The OECD Insights Blog has a very interesting take on the differences between the two viewpoints and why they exist, based on the ever-presence of conflict, both constructive and destructive.
[T]here is constructive conflict – the conflict inherent in trading cities as different cultures meet, for example – and there is destructive conflict. What we have now in many places is the latter, either as physical conflict – war – or, more widely, as destructive conflict over foundational values. Ethics, morality, and values are usually at play in various political environments, of course, and the dialog among them can be an important source of cultural evolution. But a different dynamic begins to dominate when conflict over moral absolutes gains ascendancy over the usual political arguments. Constructive conflict can be resolved through traditional rational discussion and dialog, political solutions which spread benefits among constituencies, and the like; destructive conflict is phrased in terms of moral absolutism, of good and evil. The latter is accordingly far less amendable to rational discourse and compromise. I can talk to you about different ways to raise taxes; I can’t talk to you about taxes when to you they represent primordial evil. I can talk to you about ways to manage climate change; I can’t talk to you when anyone who doesn’t accept your perspective on the phenomenon is the equivalent of a Nazi. The tactic of terrorism is ineffective, indeed fails dismally, in an environment of constructive conflict; it is a signature activity of destructive conflict.

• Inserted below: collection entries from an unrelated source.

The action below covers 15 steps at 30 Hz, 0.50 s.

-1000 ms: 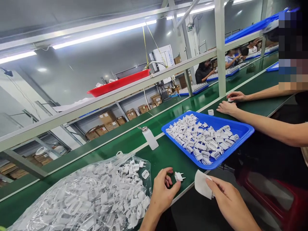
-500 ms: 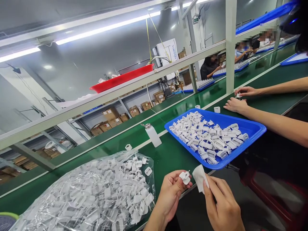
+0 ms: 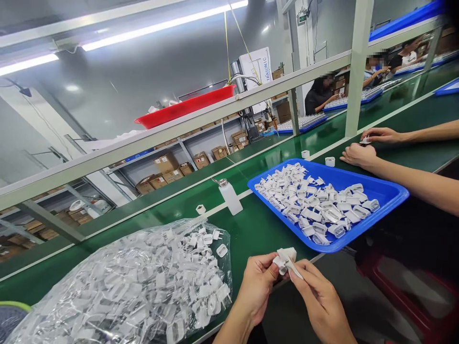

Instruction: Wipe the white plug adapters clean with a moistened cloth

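Near the bench's front edge, my left hand (image 3: 258,282) pinches a small white plug housing (image 3: 279,263). My right hand (image 3: 317,296) grips a folded white cloth (image 3: 289,255), which touches the housing and covers part of it. To the left of my hands lies a clear plastic bag (image 3: 143,282) full of white plug parts. Beyond my right hand is a blue tray (image 3: 390,191) holding many similar white pieces.
A white pump bottle (image 3: 230,197) stands on the green bench (image 3: 247,229) between bag and tray. Another person's hands (image 3: 362,155) work beyond the tray. A red tray (image 3: 186,107) rests on the overhead rail. Loose white pieces lie near the bottle and tray.
My right hand has brought the cloth left onto the housing, so the two now touch. The camera view has shifted slightly.
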Available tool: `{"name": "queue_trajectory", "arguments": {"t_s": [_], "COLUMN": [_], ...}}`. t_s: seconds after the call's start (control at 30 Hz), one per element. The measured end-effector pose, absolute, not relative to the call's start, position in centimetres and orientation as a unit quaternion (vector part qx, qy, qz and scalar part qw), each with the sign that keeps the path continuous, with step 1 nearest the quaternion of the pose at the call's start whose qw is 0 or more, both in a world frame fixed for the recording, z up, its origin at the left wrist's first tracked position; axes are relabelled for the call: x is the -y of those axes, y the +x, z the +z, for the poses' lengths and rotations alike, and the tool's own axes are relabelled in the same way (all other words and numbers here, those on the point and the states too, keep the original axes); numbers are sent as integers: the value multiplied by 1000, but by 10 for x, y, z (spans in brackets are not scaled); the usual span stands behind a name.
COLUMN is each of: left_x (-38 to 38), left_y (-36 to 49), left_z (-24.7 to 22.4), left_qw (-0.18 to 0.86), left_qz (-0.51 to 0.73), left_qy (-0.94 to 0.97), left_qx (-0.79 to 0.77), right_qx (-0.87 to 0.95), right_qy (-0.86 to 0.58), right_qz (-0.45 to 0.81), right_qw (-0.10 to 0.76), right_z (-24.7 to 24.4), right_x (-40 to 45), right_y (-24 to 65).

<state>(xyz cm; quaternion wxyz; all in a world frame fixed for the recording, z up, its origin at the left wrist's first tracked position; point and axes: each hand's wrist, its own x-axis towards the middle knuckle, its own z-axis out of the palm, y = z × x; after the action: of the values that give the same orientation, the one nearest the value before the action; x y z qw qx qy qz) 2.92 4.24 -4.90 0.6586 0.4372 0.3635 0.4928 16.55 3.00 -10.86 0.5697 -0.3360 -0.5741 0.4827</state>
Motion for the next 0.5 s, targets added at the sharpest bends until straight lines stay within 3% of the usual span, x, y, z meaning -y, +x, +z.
{"name": "queue_trajectory", "arguments": {"t_s": [0.2, 0.3, 0.4, 0.5], "left_x": [-41, -41, -41, -41], "left_y": [30, 30, 32, 33], "left_z": [-53, -52, -50, -50], "left_qw": [641, 635, 625, 617], "left_qz": [494, 489, 496, 501], "left_qy": [432, 451, 449, 431], "left_qx": [-397, -392, -402, -427], "right_qx": [304, 204, 201, 402], "right_qy": [-279, -247, -269, -338], "right_qz": [698, 748, 719, 545], "right_qw": [585, 582, 608, 653], "right_z": [-99, -94, -95, -103], "right_x": [-28, -28, -28, -28], "right_y": [158, 160, 167, 176]}}
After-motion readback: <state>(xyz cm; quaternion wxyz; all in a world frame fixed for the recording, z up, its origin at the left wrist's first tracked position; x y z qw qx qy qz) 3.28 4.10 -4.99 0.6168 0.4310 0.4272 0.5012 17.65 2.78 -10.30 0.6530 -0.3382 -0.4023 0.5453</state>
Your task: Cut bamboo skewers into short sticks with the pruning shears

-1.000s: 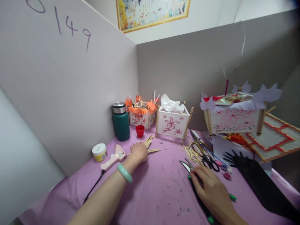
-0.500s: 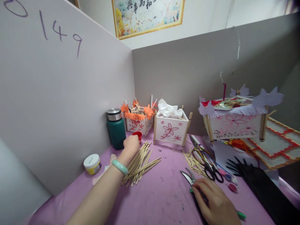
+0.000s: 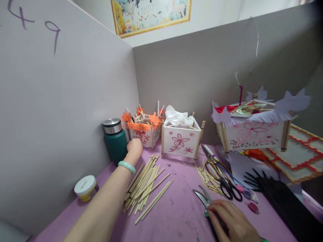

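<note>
My left hand (image 3: 134, 149), with a pale green bangle (image 3: 127, 166) at its wrist, is closed at the back left. A sliver of a small red cup-like thing shows past its fingers; the hand hides most of it. Close by on its left is a teal bottle (image 3: 116, 144); just behind stands a box with orange paper fringe (image 3: 138, 127). Below that hand lies a loose pile of thin wooden sticks (image 3: 146, 185). At the front right, my right hand (image 3: 230, 218) wraps round the green-and-black handles of pruning shears (image 3: 203, 198), whose blades are apart.
A white flower-drawn box (image 3: 179, 141) stands at the back. To the right are short stick pieces (image 3: 208, 178), scissors (image 3: 228, 185), a black glove-like item (image 3: 282, 201) and a larger box with white paper trim (image 3: 254, 132). A lidded jar (image 3: 86, 188) sits at left by the partition.
My left hand has moved a little farther back with the red thing, toward the orange-fringed box. A couple of sticks lie more apart from the pile. My right hand stays on the shears.
</note>
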Demonstrator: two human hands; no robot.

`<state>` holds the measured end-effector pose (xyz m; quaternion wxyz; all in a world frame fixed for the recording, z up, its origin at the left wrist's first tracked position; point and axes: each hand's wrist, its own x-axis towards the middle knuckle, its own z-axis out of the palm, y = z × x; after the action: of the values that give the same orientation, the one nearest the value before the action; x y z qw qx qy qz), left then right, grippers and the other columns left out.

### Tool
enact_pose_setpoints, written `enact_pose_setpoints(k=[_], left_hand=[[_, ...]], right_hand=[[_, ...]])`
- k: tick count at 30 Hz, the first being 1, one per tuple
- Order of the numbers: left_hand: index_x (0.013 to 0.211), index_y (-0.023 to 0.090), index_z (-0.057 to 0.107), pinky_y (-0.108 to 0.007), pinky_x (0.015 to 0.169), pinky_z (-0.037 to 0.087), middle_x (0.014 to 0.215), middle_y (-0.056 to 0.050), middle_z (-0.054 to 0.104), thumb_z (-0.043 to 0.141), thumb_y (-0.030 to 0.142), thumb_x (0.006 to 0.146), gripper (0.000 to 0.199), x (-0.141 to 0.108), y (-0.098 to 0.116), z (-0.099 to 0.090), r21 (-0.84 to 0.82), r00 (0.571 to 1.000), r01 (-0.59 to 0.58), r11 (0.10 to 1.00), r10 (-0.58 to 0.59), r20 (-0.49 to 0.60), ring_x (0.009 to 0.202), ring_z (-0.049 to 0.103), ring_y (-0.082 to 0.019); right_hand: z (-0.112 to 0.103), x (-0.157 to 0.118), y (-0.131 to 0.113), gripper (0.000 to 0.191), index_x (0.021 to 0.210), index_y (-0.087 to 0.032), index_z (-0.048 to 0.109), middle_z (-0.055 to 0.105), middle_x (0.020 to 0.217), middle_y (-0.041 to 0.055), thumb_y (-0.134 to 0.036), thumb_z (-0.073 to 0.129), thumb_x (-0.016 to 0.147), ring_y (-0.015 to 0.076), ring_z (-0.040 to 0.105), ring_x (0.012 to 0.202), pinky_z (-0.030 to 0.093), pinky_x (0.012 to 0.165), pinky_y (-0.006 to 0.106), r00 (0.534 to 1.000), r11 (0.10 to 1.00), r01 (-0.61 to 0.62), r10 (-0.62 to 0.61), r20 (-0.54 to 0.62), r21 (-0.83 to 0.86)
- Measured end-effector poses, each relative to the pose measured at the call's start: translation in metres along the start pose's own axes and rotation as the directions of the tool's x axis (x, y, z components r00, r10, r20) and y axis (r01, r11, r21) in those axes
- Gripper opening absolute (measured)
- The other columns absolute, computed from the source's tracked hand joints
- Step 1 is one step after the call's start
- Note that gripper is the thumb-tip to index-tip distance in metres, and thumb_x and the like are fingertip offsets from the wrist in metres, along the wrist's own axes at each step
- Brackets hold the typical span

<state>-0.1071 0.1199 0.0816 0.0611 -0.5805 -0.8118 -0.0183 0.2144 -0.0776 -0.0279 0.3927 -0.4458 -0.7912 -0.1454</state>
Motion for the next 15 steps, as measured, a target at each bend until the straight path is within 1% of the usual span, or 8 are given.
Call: enact_pose_setpoints(k=[4,9,12,15], left_hand=[[0.118,0.014,0.059,-0.043,0.085,0.054,0.118,-0.01,0.062,0.06,0.033,0.092,0.032,-0.013,-0.001,0.004,0.048,0.996,-0.083,0.995,0.081,0.027,0.101,0.063,-0.022],[0.119,0.014,0.059,-0.043,0.085,0.054,0.119,-0.011,0.062,0.061,0.034,0.091,0.034,-0.031,-0.005,0.024,0.082,0.973,-0.198,0.977,0.186,0.136,0.101,0.063,-0.023],[0.119,0.015,0.059,-0.044,0.086,0.054,0.119,-0.011,0.062,0.06,0.034,0.091,0.034,-0.035,-0.009,0.033,0.097,0.959,-0.246,0.964,0.227,0.171,0.102,0.063,-0.023],[0.12,0.015,0.059,-0.045,0.087,0.053,0.121,-0.011,0.061,0.06,0.034,0.091,0.034,-0.034,-0.012,0.034,0.1,0.945,-0.295,0.95,0.276,0.175,0.103,0.062,-0.023]], right_hand=[[0.003,-0.005,0.003,0.018,0.089,-0.022,0.063,0.066,0.086,0.0049,-0.03,0.048,0.095,0.0189,0.064,0.08,0.05,0.074,0.03,0.999,0.999,-0.027,0.027,0.028,0.022],[0.006,-0.008,0.004,0.015,0.089,-0.022,0.063,0.066,0.088,0.0054,-0.028,0.05,0.093,0.0203,0.063,0.081,0.049,0.075,0.032,0.997,0.998,-0.059,0.057,0.049,0.036],[0.003,-0.007,-0.001,0.015,0.087,-0.022,0.063,0.065,0.087,0.0059,-0.026,0.05,0.093,0.0213,0.062,0.081,0.049,0.075,0.035,0.993,0.994,-0.1,0.097,0.072,0.037],[0.0,-0.005,-0.007,0.016,0.084,-0.021,0.062,0.064,0.087,0.0064,-0.023,0.048,0.093,0.022,0.061,0.081,0.048,0.075,0.037,0.983,0.988,-0.149,0.144,0.114,0.04]])
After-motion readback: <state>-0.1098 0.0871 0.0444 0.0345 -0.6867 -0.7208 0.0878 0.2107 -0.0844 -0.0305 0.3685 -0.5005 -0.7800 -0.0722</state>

The apparent shift towards destructive conflict may be partially illusory, but there are some reasons to suspect it may not be. We are, after all, in a period of unprecedented technological change across essentially the entire technological frontier, as a result of accelerating evolution in nanotechnology, biotechnology, information and communication technology, robotics, applied cognitive science, and similar technology systems. Technological change at this scale causes accelerating social change; the flexible thought necessary for success in high technology environments undercuts traditional social norms and practices. And, of course, how do individuals react to a complex and unpredictable world if they are left behind, baffled and unable to cope, as technological and social change continues to accelerate and a global technocratic elite increasingly captures economic and political power? They retreat to belief systems: they’re simple and provide psychological refuge, and, equally important, because they rely on faith rather than reason, they are resilient against scientific and policy discourses that are complex and demand unpleasant change. Destructive conflict is thus a predictable outgrowth of modernity. Conditions favor not the creative interplay of pluralistic democracy creating adaptability and flexibility in the face of an uncertain future, but retreat to simplicities that are both enormously powerful and yet profoundly dysfunctional when deployed against irreducible complexity. Creationists are not arguing the factual basis of evolution; rather, they are rejecting a fundamental tenant of modern science and Enlightenment rationality, and they are doing so for very real and important reasons. [emphasis mine]
With this insight in mind, it might be possible, then, to begin to understand – and resolve – the inherent conflict that exist in the political arena regarding many of the issues we, as a nation, face today.